What this task involves: All that should be output is the block of lines below from the line with "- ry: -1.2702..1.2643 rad" to the line with "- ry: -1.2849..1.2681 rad", both included, exactly as written.

===== Provided data

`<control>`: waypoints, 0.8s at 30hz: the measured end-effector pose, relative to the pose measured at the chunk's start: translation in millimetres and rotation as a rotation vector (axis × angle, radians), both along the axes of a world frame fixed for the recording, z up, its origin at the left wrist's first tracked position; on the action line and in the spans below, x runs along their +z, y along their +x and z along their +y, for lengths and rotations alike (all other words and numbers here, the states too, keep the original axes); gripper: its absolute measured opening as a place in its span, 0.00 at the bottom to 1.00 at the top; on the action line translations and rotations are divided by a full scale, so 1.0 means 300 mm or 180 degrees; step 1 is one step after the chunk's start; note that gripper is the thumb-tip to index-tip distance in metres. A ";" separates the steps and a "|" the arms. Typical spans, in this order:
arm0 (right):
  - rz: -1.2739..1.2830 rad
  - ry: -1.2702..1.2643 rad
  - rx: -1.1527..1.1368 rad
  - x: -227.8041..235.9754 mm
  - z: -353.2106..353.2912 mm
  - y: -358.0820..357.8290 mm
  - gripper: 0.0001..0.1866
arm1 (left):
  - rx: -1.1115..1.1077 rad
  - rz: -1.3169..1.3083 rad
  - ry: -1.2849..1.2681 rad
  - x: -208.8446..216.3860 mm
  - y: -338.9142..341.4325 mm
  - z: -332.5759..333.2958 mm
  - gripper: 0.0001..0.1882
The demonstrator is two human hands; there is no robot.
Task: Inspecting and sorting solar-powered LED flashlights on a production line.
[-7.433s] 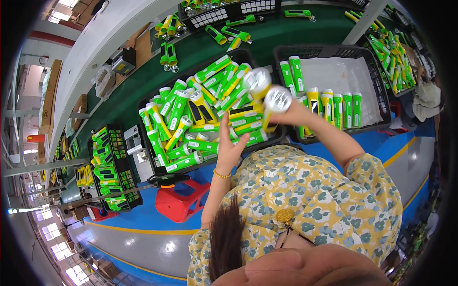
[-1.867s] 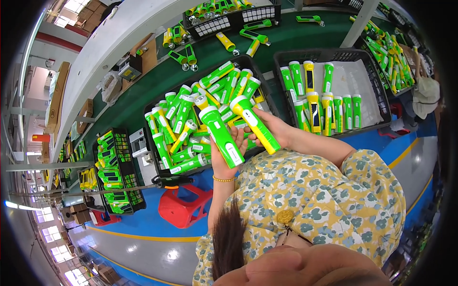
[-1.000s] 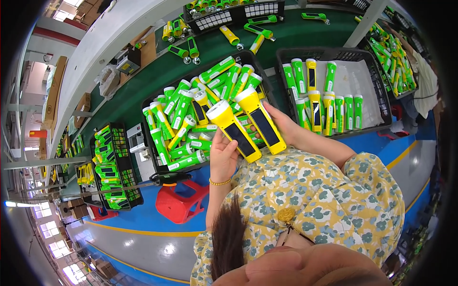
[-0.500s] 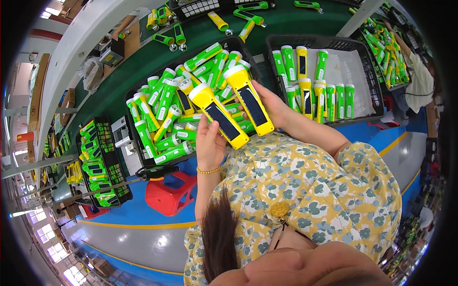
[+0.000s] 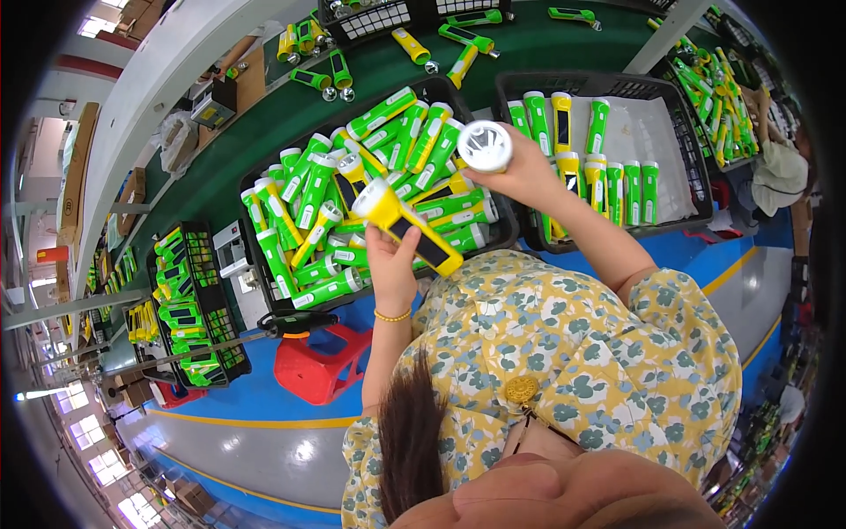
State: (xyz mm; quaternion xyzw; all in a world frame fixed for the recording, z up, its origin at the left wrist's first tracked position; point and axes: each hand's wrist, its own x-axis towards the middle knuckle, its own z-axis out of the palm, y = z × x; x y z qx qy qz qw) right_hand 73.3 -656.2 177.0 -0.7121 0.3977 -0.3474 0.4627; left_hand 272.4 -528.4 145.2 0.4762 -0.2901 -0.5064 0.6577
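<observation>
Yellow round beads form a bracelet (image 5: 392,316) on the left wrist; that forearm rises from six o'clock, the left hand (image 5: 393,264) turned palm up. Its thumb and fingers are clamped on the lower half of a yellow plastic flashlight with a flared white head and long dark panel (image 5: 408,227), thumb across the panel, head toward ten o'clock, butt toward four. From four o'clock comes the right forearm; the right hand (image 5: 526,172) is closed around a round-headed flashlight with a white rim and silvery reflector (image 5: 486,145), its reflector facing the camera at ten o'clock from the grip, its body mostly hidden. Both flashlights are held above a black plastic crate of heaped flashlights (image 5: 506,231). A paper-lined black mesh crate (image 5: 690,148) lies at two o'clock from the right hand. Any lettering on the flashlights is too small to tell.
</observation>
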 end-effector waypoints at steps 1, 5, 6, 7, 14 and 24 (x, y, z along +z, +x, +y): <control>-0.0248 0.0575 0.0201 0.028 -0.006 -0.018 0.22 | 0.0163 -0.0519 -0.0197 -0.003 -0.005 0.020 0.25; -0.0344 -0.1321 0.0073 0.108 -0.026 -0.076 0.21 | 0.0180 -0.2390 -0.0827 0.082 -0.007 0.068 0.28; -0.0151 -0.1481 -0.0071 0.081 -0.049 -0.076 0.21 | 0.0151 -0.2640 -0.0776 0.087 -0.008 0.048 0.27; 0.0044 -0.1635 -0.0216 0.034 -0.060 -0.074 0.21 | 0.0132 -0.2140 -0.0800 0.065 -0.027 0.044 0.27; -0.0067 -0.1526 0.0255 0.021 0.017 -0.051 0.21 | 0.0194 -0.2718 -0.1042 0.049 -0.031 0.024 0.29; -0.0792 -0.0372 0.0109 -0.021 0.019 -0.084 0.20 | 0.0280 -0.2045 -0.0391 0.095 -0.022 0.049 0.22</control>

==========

Solution below:
  - ry: -1.2702..1.2643 rad
  - rx: -1.1527..1.1368 rad
  - x: -227.8041..235.9754 mm
  - z: -353.2106..353.2912 mm
  - y: -358.0820..357.8290 mm
  - gripper: 0.0001..0.1866
arm1 (left):
  - rx: -1.1115..1.1077 rad
  - rz: -1.3169..1.3083 rad
  - ry: -1.2849..1.2681 rad

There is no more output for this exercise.